▶ TASK TO CARRY OUT
Retype the data that follows line by line, exactly, and leave its pictures out.

▶ SOURCE MATERIAL
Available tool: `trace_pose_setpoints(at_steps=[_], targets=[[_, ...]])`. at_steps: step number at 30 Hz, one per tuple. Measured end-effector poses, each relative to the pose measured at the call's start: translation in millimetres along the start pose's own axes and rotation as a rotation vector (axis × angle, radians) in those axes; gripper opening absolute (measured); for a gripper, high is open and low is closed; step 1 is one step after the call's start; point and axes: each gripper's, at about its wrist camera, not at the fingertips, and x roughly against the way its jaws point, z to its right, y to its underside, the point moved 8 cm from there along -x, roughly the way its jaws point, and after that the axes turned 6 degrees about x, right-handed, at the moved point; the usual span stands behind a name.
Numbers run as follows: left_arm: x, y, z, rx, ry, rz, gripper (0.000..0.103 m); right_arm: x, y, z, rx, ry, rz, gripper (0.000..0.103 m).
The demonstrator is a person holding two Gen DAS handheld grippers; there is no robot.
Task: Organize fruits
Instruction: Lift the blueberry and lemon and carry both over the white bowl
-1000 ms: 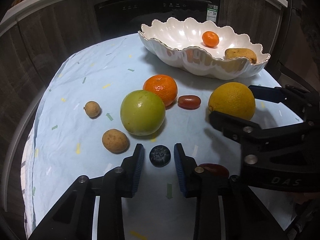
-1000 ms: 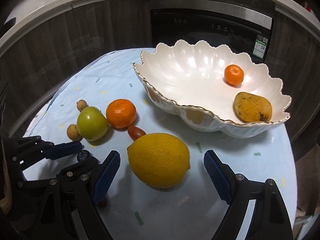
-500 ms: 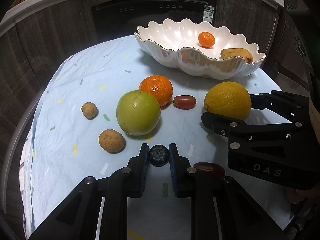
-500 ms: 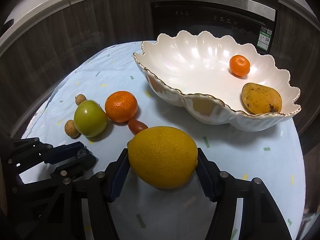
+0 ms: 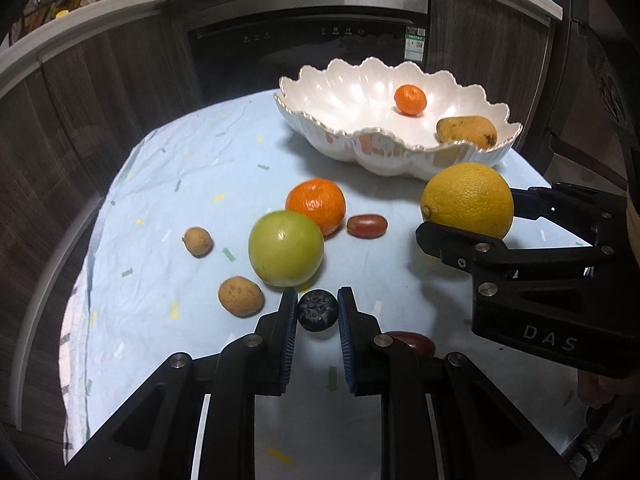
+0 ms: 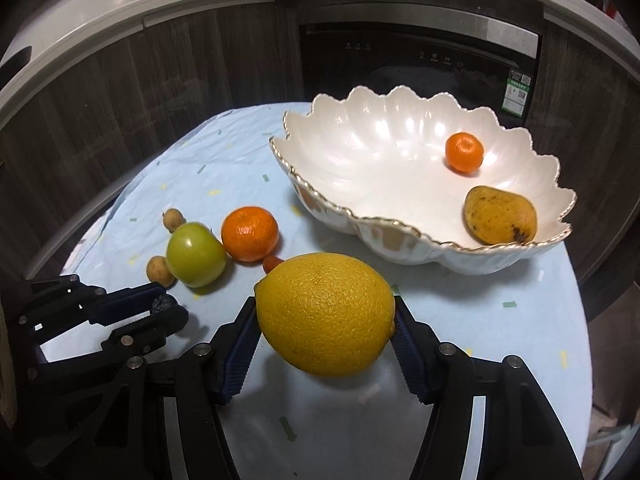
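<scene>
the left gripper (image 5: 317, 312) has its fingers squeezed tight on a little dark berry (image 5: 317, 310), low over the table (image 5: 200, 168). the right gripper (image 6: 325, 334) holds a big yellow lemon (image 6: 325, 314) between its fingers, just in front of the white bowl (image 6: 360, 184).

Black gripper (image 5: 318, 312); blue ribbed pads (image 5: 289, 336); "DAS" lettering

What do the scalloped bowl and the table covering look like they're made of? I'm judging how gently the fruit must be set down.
The scalloped bowl looks like glazed ceramic or porcelain: glossy white with bright highlights and a thin gold rim, so probably hard and chippable. The table covering looks like thin, matte, pale blue cloth or paper sheeting: it is creased and wrinkled, with small printed flecks. Which of the two can't be told.
</scene>
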Motion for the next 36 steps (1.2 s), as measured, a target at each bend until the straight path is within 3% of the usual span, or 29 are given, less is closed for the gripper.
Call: trace_pose_setpoints(at_steps=[21,36], targets=[[40,-45,16,-0.023,0.001,0.103,0.021,49,-23,25,-0.051,0.053,0.095,0.063],[39,-92,28,-0.037,0.021,0.166,0.021,61,-47,58,-0.079,0.108,0.14,0.063]])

▶ COMPLETED EXERCISE
Available tool: `trace_pose_setpoints(at_steps=[_], targets=[[_, ...]])`. at_steps: step number at 30 Hz, one per tuple. Measured end-effector poses, each relative to the pose measured at the call's start: translation in millimetres along the start pose's own axes and rotation as a rotation vector (axis × angle, radians) in those axes; gripper opening absolute (measured); for a gripper, high is open and low is closed; step 1 is one step after the call's start; point and axes: each gripper's, at about its wrist camera, not at the fingertips, and x roughly against the way its jaws point, z to its right, y to its underside, the point moved 8 cm from there along -x, roughly the way its jaws point, and after that the axes turned 6 degrees about x, right-handed, at the moved point; the usual span stands behind a name.
Numbers run as follows: left_arm: x, y, z, rx, ry, rz, gripper (0.000..0.103 m); right_arm: x, y, z, rx, ry, rz, gripper (0.000..0.103 m).
The demonstrator is a person holding two Gen DAS handheld grippers; there is no robot.
Task: Organize fruits
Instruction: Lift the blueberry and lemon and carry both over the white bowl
-1000 ms: 
-1000 ms: 
-500 ms: 
-500 ms: 
+0 ms: 
+0 ms: 
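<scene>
the left gripper (image 5: 317, 312) has its fingers squeezed tight on a little dark berry (image 5: 317, 310), low over the table (image 5: 200, 168). the right gripper (image 6: 325, 334) holds a big yellow lemon (image 6: 325, 314) between its fingers, just in front of the white bowl (image 6: 360, 184).

Black gripper (image 5: 318, 312); blue ribbed pads (image 5: 289, 336); "DAS" lettering

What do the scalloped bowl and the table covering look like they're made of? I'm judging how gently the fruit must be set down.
The scalloped bowl looks like glazed ceramic or porcelain: glossy white with bright highlights and a thin gold rim, so probably hard and chippable. The table covering looks like thin, matte, pale blue cloth or paper sheeting: it is creased and wrinkled, with small printed flecks. Which of the two can't be told.
</scene>
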Motion for the next 36 steps (1.2 s), as measured, a target at each bend until the straight path is within 3% of the usual span, or 29 are given, less is closed for the gripper.
Call: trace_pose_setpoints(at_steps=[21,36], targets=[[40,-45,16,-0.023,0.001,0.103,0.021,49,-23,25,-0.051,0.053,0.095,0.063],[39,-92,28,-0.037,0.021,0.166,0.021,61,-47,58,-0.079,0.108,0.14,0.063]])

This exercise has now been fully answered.